Mme Bérengère Poletti attire l'attention de M. le ministre de l'agriculture, de l'alimentation, de la pêche, de la ruralité et de l'aménagement du territoire sur l'ordonnance du 20 janvier 2011 relative aux conditions dans lesquelles certains actes peuvent être réalisés par des personnes n'ayant pas la qualité de vétérinaire. En effet, nombre d'éleveurs, de professionnels tels que les ostéopathes équins, dentistes équins, comportementalistes pour animaux effectuent des actes sur les animaux bien que n'ayant pas la qualité de vétérinaire. Ces personnes qui assurent des actes infirmiers les ont appris par le biais de leur vétérinaire ou le plus souvent grâce à leur formation (bac pro élevage canin et félin, BP éducateurs...). L'ordonnance du 20 janvier 2011 vise à définir l'exercice illégal de la médecine et de la chirurgie des animaux et modifie certains articles du code rural et de la pêche maritime (L. 243-1 à L. 243-4). Si ces articles sont scrupuleusement appliqués, ces professions « annexes » disparaîtront au profit d'un monopole vétérinaire. Cette ordonnance est donc fortement contestée par les professionnels de la filière cheval et par le Syndicat national des professions du chien et du chat (entre autres) qui regroupe plus de 650 professionnels éleveurs. Aussi elle lui demande de bien vouloir lui indiquer les réponses que le Gouvernement entend apporter aux professionnels non vétérinaires de ces filières.
Question écrite n° 17291 de M. Jean-Luc Fichet (Finistère - SOC) publiée dans le JO Sénat du 24/02/2011 - page 438
Objet : élevage - chevaux - professionnels non vétérinaires.

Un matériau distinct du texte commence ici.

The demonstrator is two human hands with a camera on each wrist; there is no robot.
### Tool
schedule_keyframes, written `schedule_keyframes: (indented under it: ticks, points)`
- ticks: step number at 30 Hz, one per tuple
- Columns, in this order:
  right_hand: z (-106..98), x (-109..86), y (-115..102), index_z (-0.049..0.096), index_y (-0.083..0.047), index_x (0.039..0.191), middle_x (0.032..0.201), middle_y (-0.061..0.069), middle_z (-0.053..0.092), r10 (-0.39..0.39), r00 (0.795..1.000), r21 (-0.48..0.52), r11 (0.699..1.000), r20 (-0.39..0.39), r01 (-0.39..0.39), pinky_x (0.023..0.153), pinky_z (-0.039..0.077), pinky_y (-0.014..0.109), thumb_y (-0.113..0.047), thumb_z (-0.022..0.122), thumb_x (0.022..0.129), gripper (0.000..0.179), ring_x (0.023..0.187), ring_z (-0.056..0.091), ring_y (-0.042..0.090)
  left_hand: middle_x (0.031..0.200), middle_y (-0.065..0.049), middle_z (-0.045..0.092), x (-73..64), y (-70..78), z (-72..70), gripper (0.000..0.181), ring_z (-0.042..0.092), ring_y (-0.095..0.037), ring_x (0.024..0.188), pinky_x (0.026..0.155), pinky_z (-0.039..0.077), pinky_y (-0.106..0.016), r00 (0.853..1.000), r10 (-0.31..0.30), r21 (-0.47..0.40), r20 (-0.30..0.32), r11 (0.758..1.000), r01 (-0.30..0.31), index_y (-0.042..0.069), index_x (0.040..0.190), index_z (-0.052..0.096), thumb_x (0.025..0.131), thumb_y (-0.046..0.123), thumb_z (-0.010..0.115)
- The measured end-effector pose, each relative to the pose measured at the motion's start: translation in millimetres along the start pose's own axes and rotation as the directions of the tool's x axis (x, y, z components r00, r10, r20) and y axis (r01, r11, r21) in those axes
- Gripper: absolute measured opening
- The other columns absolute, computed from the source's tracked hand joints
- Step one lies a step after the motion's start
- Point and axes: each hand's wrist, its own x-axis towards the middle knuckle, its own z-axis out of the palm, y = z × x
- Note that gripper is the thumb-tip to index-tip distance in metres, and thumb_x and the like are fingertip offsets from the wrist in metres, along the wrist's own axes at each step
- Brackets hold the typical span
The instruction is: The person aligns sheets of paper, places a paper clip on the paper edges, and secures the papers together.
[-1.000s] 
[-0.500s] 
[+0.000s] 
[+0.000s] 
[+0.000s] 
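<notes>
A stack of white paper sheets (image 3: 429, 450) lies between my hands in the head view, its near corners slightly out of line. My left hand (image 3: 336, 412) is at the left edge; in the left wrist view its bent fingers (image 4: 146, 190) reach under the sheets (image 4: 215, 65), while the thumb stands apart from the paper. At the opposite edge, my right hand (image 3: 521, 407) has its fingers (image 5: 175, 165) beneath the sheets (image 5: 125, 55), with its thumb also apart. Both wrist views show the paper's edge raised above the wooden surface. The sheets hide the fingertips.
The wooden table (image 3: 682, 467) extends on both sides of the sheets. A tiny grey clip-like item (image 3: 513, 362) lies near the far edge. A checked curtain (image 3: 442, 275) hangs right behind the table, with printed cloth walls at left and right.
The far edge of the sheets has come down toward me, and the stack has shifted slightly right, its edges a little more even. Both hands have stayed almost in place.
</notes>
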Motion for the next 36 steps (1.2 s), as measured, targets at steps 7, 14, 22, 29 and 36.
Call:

M. Jean-Luc Fichet attire l'attention de M. le ministre de l'agriculture, de l'alimentation, de la pêche, de la ruralité et de l'aménagement du territoire sur les conséquences sur la filière équine et les métiers du cheval en général de l'ordonnance n° 2011-78 du 20 janvier 2011 relative aux conditions dans lesquelles certains actes peuvent être réalisés par des personnes n'ayant pas la qualité de vétérinaire.
Si certains actes peuvent être réalisés par des personnes n'ayant pas la qualité de vétérinaire, et si le texte laisse aux éleveurs la possibilité de pratiquer un certain nombre d'actes, il souhaite que ne soient pas remis en cause les métiers largement liés au cheval comme les comportementalistes, les dentistes équins ou les ostéopathes.
En effet, la définition donnée à l'exercice de l'exercice de la médecine sur les animaux est floue en de nombreux points. La détermination d'un « état physiologique » n'est d'ailleurs pas de nature à rassurer la profession qui craint de se voir incriminer d'exercice illégal de la médecine vétérinaire.
Aussi, il lui demande de bien vouloir clarifier les intentions du Gouvernement concernant l'arrêté prévu par cette ordonnance, en lui précisant les actes laissés aux éleveurs ainsi que les actes zootechniques restant dans le monopole des vétérinaires. Ceci afin de clarifier la détermination des conditions d'exercice et la liste des actes concernés, afin de mettre fin à l'incertitude et l'insécurité juridique.